With a vibrant food and arts scene thriving alongside its bevy of venerable shrines and temples, Japan’s onetime imperial capital offers the perfect mix of old and new.
With its October debut, the Four Seasons Hotel Kyoto is the latest addition to the city’s upscale lodging scene, with 123 light-filled rooms and suites centered on an 800-year-old pond garden. Fusuma paper screens and urushi laquerware provide the requisite sense of wa, or peaceful harmony, while the 10-seat, Edo-style sushi bar Sushi Wakon is the creation of Michelin-starred chef Rei Masuda, who learned his craft under Tokyo sushi legend Jiro Ono.
For a more affordable stay, try Noku Kyoto. Guests are greeted with a gigantic painting of two Japanese macaques, yet there’s no monkey-ing around at this chic, well-run 81-room hotel located just a short stroll from Kyoto Imperial Palace.
Having spent 15 years working his culinary magic at Nobu Milan, kaiseki chef Taka Kimura has returned to his homeland to open Yanagikoji Taka, his own take on the traditional Japanese tachinomiya standing bar. Milan’s loss is Kyoto’s gain. With just three seats and standing room for half a dozen customers, Yanagikoji Taka is a relaxed, friendly gastropub serving quality food at very reasonable prices. Taka’s yakitori is some of the best in town, and his range of hams and cured meats will satisfy even the most discerning palette. The tasting course of seven different sakes is excellent, and a real bargain.

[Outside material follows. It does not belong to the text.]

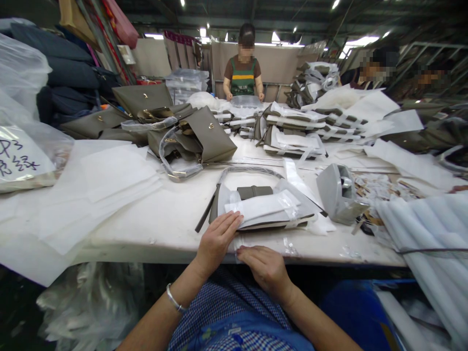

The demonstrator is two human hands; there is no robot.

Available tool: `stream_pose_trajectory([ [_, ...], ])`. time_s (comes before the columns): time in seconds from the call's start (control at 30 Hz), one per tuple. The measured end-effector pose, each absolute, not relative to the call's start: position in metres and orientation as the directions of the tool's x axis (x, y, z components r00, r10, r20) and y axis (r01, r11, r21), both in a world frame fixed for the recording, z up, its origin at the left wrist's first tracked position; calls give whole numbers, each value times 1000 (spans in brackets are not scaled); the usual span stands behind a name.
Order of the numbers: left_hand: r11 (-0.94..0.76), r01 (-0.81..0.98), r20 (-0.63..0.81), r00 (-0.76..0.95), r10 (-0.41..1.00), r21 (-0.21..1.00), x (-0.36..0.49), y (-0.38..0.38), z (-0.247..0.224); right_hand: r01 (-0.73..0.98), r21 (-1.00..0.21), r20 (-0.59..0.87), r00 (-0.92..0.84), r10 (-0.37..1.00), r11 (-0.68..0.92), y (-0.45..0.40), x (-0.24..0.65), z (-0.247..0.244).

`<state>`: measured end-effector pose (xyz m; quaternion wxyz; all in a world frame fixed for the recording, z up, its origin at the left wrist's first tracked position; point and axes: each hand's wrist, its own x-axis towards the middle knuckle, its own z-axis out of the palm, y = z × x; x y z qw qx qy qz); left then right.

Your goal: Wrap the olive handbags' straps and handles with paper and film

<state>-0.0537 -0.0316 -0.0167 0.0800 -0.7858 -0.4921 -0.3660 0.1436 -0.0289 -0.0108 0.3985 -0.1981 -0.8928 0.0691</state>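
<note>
In front of me on the white table lies an olive-green handbag [255,191], its body wrapped with white foam sheet [263,207] and strips of clear tape [291,208]. A plastic-covered handle [252,169] arches over its far side. My left hand [220,235] rests flat with fingers stretched on the bag's near left corner. Close to the table edge, my right hand [265,269] is closed, fingertips at a short piece of clear tape [238,242] below the bag. What is under the right fingers is partly hidden. A grey tape dispenser [335,192] stands right of the bag.
Unwrapped olive handbags [210,134] are heaped at the back left, wrapped ones [292,139] at the back right. White sheets [106,190] cover the left side. Foam sheets [427,229] hang over the right edge. Across the table stands a person in a green apron [243,78].
</note>
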Motion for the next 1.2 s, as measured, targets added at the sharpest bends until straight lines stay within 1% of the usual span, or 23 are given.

The entrance to Café Maru is via the Kyoei Chuo Building’s singularly grubby garage and an industrial-strength elevator, but that just adds to the delight when you emerge into the airy, loft-like eighth-floor space. A magnet for the city’s creative community, Maru serves casual Western fare such as hamburgers, roast beef, and good salads. Try to get here around sunset, when the view from the rooftop terrace is superb.
Heir to a long line of Kyoto master craftsmen famed for their copper and brass tea caddies, Takahiro Yagi opened the minimalist-chic Kaikado Café in May as a gathering place for those with an interest in traditional Kyoto craftsmanship and values. It was an instant hit. Occupying a lovingly restored Taisho-era tram shed, the café serves excellent coffee and a good range of craft beers alongside cakes from local bakery Hanakago. Better yet, all the beautifully crafted tea and coffee utensils you’ll see are also for sale.
In the Mototakeda-cho area, Mimiya is the new retail outlet for Kyoto-born but Tokyo-based design firm Groovisions. Only open on weekends, it stocks super-cool stationary and household tools created by artists, craftsmen, and graphic designers.
Take a wander through Okazaki Park—home to the beautiful Heian Jingu shrine—before visiting the ROHM Theatre Kyoto. Redeveloped from the 1960s-built Kyoto Kaikan, the performing arts center boasts funky modernist architecture, fabulous acoustics for its world-class musical events, and the excellent Kyoto Modern Terrace restaurant.